## What you will do
Restate the entire listing word for word.

Segment Open

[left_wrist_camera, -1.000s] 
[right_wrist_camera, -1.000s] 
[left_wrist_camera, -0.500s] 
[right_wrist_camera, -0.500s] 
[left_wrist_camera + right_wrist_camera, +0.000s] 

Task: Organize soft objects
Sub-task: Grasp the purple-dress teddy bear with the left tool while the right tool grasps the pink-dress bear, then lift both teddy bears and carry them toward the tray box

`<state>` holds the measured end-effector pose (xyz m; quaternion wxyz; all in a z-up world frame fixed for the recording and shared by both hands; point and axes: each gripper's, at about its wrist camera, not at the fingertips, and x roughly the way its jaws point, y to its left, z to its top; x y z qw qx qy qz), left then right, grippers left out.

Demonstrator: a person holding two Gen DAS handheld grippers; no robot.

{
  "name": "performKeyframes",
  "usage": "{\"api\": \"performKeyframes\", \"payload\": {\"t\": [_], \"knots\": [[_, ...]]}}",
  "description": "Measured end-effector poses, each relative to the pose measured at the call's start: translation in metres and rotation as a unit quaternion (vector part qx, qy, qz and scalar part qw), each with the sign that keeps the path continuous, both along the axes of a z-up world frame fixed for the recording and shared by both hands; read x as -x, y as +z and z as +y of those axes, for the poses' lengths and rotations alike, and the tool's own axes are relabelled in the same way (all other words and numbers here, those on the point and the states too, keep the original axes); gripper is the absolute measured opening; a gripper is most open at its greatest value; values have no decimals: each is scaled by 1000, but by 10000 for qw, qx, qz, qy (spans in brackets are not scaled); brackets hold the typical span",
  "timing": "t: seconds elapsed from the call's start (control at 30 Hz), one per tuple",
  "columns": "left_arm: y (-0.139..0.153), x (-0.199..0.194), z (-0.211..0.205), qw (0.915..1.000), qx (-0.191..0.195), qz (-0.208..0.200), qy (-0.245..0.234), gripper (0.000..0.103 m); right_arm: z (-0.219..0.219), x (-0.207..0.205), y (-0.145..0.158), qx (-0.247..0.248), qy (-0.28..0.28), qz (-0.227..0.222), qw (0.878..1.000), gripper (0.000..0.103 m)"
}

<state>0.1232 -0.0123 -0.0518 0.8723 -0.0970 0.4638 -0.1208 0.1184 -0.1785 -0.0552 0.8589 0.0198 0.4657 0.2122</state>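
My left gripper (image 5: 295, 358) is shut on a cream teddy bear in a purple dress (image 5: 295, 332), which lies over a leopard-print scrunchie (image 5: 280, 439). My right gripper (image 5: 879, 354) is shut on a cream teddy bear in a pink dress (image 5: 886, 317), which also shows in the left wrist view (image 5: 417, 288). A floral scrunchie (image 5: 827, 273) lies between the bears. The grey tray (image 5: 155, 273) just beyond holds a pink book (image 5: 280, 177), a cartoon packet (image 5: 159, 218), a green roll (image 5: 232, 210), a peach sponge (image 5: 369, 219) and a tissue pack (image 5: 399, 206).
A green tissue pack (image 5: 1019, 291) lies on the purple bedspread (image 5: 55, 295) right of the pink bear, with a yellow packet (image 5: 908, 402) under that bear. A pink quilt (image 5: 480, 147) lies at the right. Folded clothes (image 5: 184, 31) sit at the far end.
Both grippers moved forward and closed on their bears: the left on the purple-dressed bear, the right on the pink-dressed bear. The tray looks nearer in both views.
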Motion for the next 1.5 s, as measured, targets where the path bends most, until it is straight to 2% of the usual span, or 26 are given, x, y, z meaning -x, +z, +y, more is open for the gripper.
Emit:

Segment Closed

## Solution to this task
[left_wrist_camera, -1.000s] 
[right_wrist_camera, -1.000s] 
[left_wrist_camera, -0.500s] 
[right_wrist_camera, -0.500s] 
[left_wrist_camera + right_wrist_camera, +0.000s] 

Task: Organize soft objects
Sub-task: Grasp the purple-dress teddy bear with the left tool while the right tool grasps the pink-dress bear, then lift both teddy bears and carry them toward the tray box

`<state>` holds the measured end-effector pose (xyz m; quaternion wxyz; all in a z-up world frame fixed for the recording and shared by both hands; point and axes: each gripper's, at about its wrist camera, not at the fingertips, and x roughly the way its jaws point, y to its left, z to its top; x y z qw qx qy qz), left then right, grippers left out.

Demonstrator: a person holding two Gen DAS handheld grippers; no robot.

{
  "name": "performKeyframes",
  "usage": "{\"api\": \"performKeyframes\", \"payload\": {\"t\": [_], \"knots\": [[_, ...]]}}",
  "description": "Measured end-effector poses, each relative to the pose measured at the call's start: translation in metres and rotation as a unit quaternion (vector part qx, qy, qz and scalar part qw), each with the sign that keeps the path continuous, both along the axes of a z-up world frame fixed for the recording and shared by both hands; read x as -x, y as +z and z as +y of those axes, for the poses' lengths and rotations alike, and the tool's own axes are relabelled in the same way (all other words and numbers here, those on the point and the states too, keep the original axes); gripper is the absolute measured opening; a gripper is most open at its greatest value; values have no decimals: each is scaled by 1000, but by 10000 for qw, qx, qz, qy (spans in brackets are not scaled); brackets hold the typical span",
  "timing": "t: seconds elapsed from the call's start (control at 30 Hz), one per tuple",
  "columns": "left_arm: y (-0.139..0.153), x (-0.199..0.194), z (-0.211..0.205), qw (0.915..1.000), qx (-0.191..0.195), qz (-0.208..0.200), qy (-0.245..0.234), gripper (0.000..0.103 m); right_arm: z (-0.219..0.219), x (-0.207..0.205), y (-0.145..0.158), qx (-0.247..0.248), qy (-0.28..0.28), qz (-0.227..0.222), qw (0.878..1.000), gripper (0.000..0.103 m)"
}

<state>0.1232 -0.0123 -0.0518 0.8723 -0.0970 0.4638 -0.1208 0.1184 -0.1785 -0.0552 0.8589 0.0198 0.4657 0.2122</state>
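My left gripper (image 5: 295, 358) is shut on a cream teddy bear in a purple dress (image 5: 295, 332), which lies over a leopard-print scrunchie (image 5: 280, 439). My right gripper (image 5: 879, 354) is shut on a cream teddy bear in a pink dress (image 5: 886, 317), which also shows in the left wrist view (image 5: 417, 288). A floral scrunchie (image 5: 827, 273) lies between the bears. The grey tray (image 5: 155, 273) just beyond holds a pink book (image 5: 280, 177), a cartoon packet (image 5: 159, 218), a green roll (image 5: 232, 210), a peach sponge (image 5: 369, 219) and a tissue pack (image 5: 399, 206).
A green tissue pack (image 5: 1019, 291) lies on the purple bedspread (image 5: 55, 295) right of the pink bear, with a yellow packet (image 5: 908, 402) under that bear. A pink quilt (image 5: 480, 147) lies at the right. Folded clothes (image 5: 184, 31) sit at the far end.
Both grippers moved forward and closed on their bears: the left on the purple-dressed bear, the right on the pink-dressed bear. The tray looks nearer in both views.
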Motion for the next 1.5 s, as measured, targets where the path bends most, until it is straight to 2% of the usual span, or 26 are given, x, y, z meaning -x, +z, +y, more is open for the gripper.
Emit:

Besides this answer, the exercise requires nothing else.